__Requirement__
From the first line of the listing below through the line with "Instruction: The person", transcribe exactly and skip the pictures.
■ ■ ■ ■ ■
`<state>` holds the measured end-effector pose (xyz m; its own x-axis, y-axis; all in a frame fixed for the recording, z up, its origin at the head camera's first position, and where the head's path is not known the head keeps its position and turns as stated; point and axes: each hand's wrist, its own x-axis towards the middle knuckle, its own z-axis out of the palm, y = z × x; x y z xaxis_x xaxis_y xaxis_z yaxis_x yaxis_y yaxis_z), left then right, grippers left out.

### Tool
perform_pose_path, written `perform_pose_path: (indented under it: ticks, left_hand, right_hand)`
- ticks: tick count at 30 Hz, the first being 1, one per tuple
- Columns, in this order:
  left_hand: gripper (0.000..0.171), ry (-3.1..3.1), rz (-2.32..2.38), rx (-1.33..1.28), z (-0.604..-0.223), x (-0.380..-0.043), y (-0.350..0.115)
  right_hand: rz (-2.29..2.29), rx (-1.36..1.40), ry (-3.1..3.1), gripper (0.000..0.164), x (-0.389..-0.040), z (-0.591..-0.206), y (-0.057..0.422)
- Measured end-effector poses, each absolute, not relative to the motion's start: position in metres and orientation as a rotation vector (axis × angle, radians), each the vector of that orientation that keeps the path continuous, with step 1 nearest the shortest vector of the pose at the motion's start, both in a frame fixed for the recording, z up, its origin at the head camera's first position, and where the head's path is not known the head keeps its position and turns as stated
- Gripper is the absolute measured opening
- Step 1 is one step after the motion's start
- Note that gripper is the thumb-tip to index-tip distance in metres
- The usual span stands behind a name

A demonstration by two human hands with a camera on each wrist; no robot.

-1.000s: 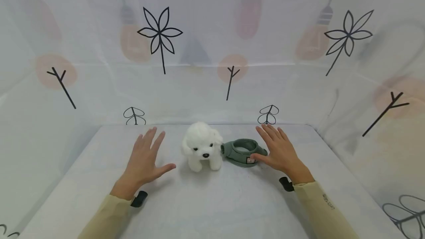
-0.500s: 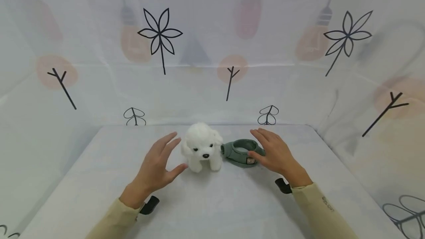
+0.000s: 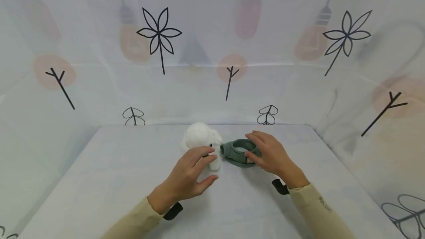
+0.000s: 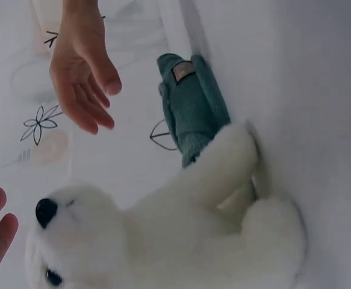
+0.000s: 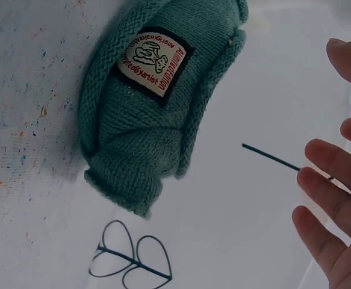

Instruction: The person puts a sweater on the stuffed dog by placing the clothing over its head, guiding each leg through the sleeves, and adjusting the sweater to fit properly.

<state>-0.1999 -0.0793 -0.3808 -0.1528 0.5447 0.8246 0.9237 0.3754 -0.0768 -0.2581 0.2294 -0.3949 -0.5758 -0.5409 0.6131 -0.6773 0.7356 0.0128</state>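
Note:
A white plush dog (image 3: 199,135) stands on the table, its face partly hidden in the head view by my left hand (image 3: 189,174). That hand hovers in front of the dog with fingers loosely bent and nothing in them. To the dog's right lies a small green knitted sweater (image 3: 234,155), with a sewn-on patch (image 5: 156,62) showing a drawn figure. Over the sweater's right side hangs my right hand (image 3: 270,156), fingers relaxed and apart from the knit in the right wrist view. In the left wrist view the sweater's end lies right by the dog's leg (image 4: 229,162).
A white cloth-covered table (image 3: 109,180) carries the dog and sweater. Behind and beside it hang pale printed curtains (image 3: 199,95) with plant and lamp drawings. A black strap piece (image 3: 173,211) sits under the left wrist, another (image 3: 280,187) under the right.
My left hand has moved right, from beside the dog to in front of its face. The right hand has shifted slightly left over the sweater. Dog and sweater have stayed in place.

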Motion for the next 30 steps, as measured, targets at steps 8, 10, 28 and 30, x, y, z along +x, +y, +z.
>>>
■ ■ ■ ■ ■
__Written response__
`<state>` holds the measured end-effector pose (xyz m; its own x-axis, y-axis; all in a frame fixed for the recording, z up, its origin at the head camera's first position, and where the head's path is not known the head keeps its position and turns as stated; point and axes: each hand's wrist, its own x-axis towards the middle knuckle, its own z-axis out of the palm, y = z × x; x y z xaxis_x xaxis_y xaxis_z yaxis_x yaxis_y yaxis_z), left then right, grippers left out.

### Tool
perform_pose_path, written `perform_pose_path: (indented under it: ticks, left_hand, right_hand)`
- ticks: tick count at 30 Hz, the first being 1, one per tuple
- Columns, in this order:
  left_hand: gripper (0.000..0.171), ry (-3.1..3.1), rz (-2.32..2.38), rx (-1.33..1.28), z (-0.604..-0.223), x (-0.380..-0.043), y (-0.350..0.115)
  right_hand: rz (-2.29..2.29), rx (-1.36..1.40), ry (-3.1..3.1), gripper (0.000..0.164), x (-0.389..-0.040), z (-0.591..-0.206), y (-0.057..0.422)
- Measured end-effector poses, each absolute, not relative to the motion's start: position in metres and orientation as a rotation vector (axis × angle, radians), each the vector of that orientation that keeps the path continuous, with step 1 nearest the shortest vector of the pose at the motion's start, both in a frame fixed for the recording, z up, its origin at the head camera's first position, and where the head's path is not known the head keeps its position and turns as stated
- Gripper is the absolute measured opening
- Step 1 is one step after the motion's start
- Note that gripper is the thumb-tip to index-tip distance in metres
- The usual span stands behind a name

A demonstration by two human hands with a camera on each wrist; no robot.

-1.000s: 
-0.500s: 
+0.000s: 
+0.000s: 
+0.000s: 

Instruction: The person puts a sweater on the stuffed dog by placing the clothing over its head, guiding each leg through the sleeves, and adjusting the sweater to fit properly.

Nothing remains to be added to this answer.